Six Months After Drawing, Couple Steps Forward to Claim Share of Record $1.6B Powerball Prize

The $528 million prize is a share of the U.S. record $1.6 billion Powerball jackpot drawing on Jan. 13

The wait was worth more than $500 million for the owners of a winning Powerball ticket purchased at a Southern California convenience store. 

Marvin and Mae Acosta stepped forward Tuesday -- six months after the drawing -- to claim the $528 million prize, the largest in California Lottery history and part of a U.S. record jackpot that gripped the nation during a series of high-stakes drawings in January. Their ticket was one of three winners in the Jan. 13 drawing for the $1.6 billion jackpot, the largest in U.S. history.

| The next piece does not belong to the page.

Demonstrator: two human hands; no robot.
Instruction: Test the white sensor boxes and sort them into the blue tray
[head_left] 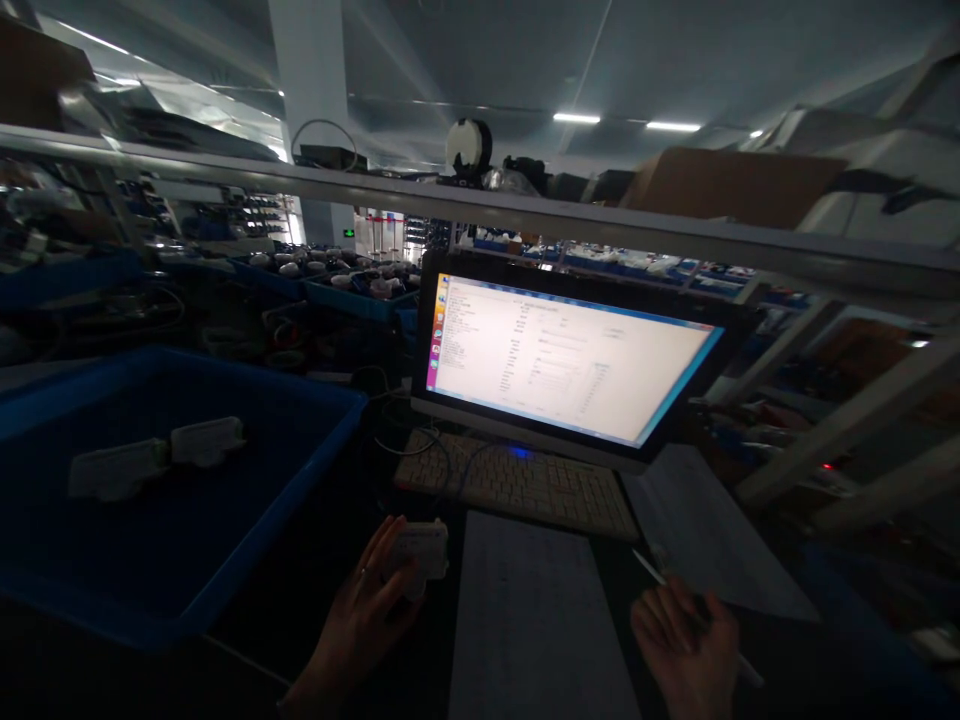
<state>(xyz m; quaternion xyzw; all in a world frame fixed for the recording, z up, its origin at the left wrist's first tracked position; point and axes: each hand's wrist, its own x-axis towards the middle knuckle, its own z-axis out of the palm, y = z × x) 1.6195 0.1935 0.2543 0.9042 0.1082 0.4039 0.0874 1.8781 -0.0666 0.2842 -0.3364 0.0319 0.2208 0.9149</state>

The Acostas bought the ticket at a 7-Eleven in Chino Hills, where customers celebrated the historic win with store employees. The couple declined interview requests, but released a statement in which they called the prize a "rare gift."

"We are thankful and blessed for the rare gift that has been placed in our care," the Acostas said in a statement. "We have engaged a team of advisors to educate and guide us through this process so that we can be good stewards of these new resources. While many decisions are still to be made, we have committed nearly all of this new resource to a Trust and to charities that are important to us. While we are very grateful for the wonderful wishes and encouragement we’ve received, it is not our intention to become public figures, and we ask for and appreciate privacy going forward. Thank you."

The record U.S. prize drawing in January sent hopefuls scrambling to lottery ticket retailers.  In California, players purchased about $386 million worth of Powerball tickets during the historic run of drawings. 

The Acostas matched all six winning numbers -- 4-8-19-27-34 and the Powerball number 10. They selected the cash option amount of $327.8 million before federal taxes. 

California Lottery officials said the Acostas put together a team of legal and financial advisors during the past six months after reading the lottery's Winner's Handbook.

The 7-Eleven retailer received a bonus of $1 million for selling the winning ticket.

Hundreds of people crowded the store after learning about the winning ticket, cheering and chanting, "Chino Hills! Chino Hills!" in celebration of the city about 35 miles east of Los Angeles.

Two other winning tickets were sold in Florida and Tennessee.